La sabiduría popular comprende los dichos, lecciones, fórmulas, etc., nacidos de la experiencia de la gente y transmitidos de generación en generación. Algunos de esos dichos son: “No hagas al otro lo que no quieres que te hagan a ti”, “El mundo da la vuelta”, “El que la hace la paga”, “Más rápido cae el mentiroso que el ladrón”, “El que a cuchillo mata a cuchillo muere”, “La justicia tarda pero llega”.

Resulta que, muchos de quienes llegan a ostentar algún nivel de poder -a veces mínimo-, piensan que por ello ya pueden hacer lo que les da la gana, creen que el poder les durará para siempre, hacen y deshacen, se creen “la mamá de Tarzán” -aunque no tengan ni el talento de “la mona Chita”-, persiguen a quienes piensan diferente, roban todo lo que pueden.

Los gobernantes deberían tomar muy en cuenta lo que aconseja la sabiduría popular.

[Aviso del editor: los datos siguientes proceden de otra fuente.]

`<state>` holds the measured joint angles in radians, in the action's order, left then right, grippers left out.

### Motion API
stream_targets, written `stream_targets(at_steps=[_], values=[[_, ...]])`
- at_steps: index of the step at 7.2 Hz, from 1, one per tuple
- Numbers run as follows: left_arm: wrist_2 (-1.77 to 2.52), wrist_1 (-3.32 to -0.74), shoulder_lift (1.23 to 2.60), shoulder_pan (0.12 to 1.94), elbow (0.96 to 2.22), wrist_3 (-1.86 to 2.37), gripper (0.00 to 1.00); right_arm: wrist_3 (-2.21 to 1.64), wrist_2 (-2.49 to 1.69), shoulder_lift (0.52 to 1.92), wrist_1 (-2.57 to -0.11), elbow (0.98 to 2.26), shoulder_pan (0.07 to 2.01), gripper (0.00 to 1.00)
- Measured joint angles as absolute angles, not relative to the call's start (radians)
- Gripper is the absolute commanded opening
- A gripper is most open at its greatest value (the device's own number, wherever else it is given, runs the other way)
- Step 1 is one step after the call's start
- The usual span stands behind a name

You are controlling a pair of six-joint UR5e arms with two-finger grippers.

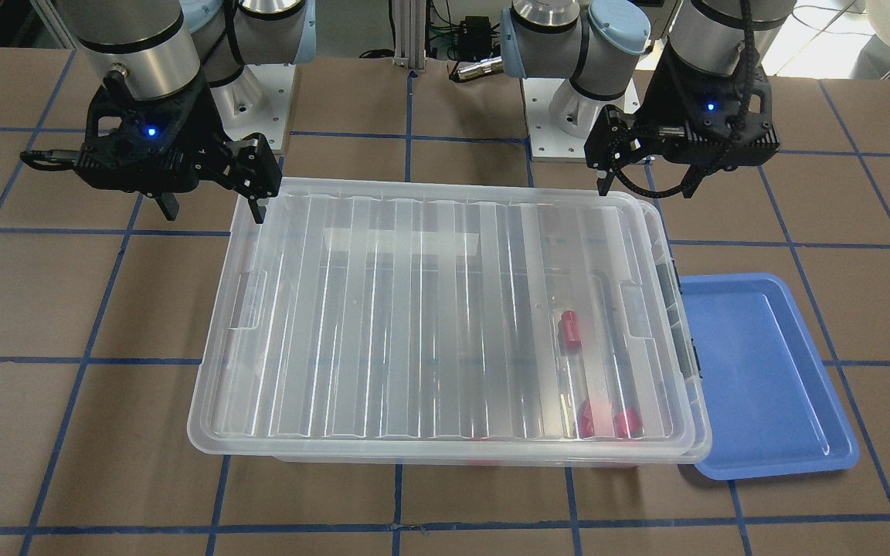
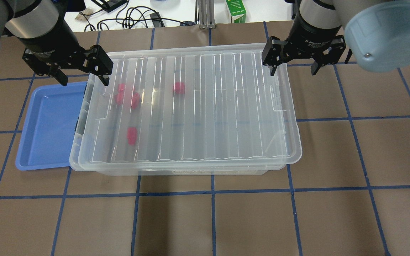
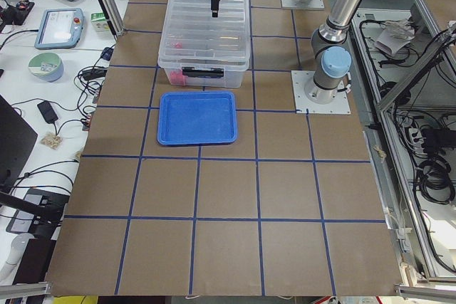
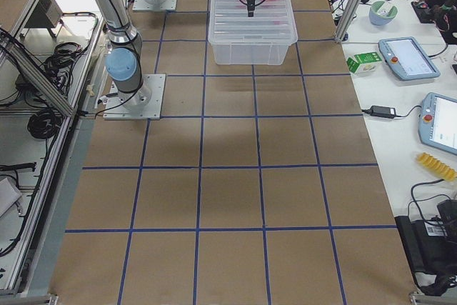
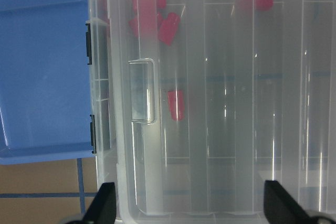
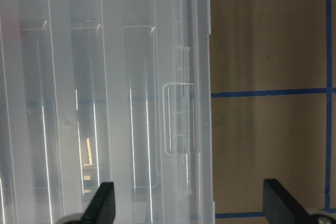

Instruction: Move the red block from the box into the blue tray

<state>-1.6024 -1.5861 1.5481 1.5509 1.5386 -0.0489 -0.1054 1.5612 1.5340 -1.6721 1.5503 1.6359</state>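
Both left gripper [image 2: 84,76] & right gripper [image 2: 293,67] hang w/ fingers [image 2: 101,67] spread, empty, over opp. ends of the box [image 2: 190,171], lid [image 2: 208,106] still on: step looks like lid removal, next calls for gripping both lid ends & lifting level. Red block [image 5: 176,104] lies inside, at the blue tray [image 2: 45,124] end. Left wrist view shows it beneath the lid; right wrist view shows no red.

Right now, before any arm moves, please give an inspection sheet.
Surface: brown table, blue tape grid.
Box: clear, lid on.
Blue tray: empty, beside the box.
Red block: inside the box, alone, near its tray end.
Clutter: other red blocks in the box.
Grippers: left gripper and right gripper open, over opposite lid ends.
Cables: on the far bench.
Surroundings: green carton on that bench.
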Motion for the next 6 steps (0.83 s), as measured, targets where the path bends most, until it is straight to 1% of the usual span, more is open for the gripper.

Uno siente vergüenza ajena, cuando ve a Rafael Correa, quejarse de que es un perseguido político, cuando fue él quien persiguió inmisericordemente a mucha gente durante los diez años de su mandato. Habiéndose autoproclamado “jefe de todos los poderes del Estado”, utilizó a la justicia como instrumento de odio, venganza y persecución contra sus adversarios.

Bien decía nuestro sabio mayor, don Juan Montalvo: “La sabiduría en ninguna parte es más útil a los hombres que en el trono; y el cetro, o el poder, en ninguna mano está mejor que en la del sabio”.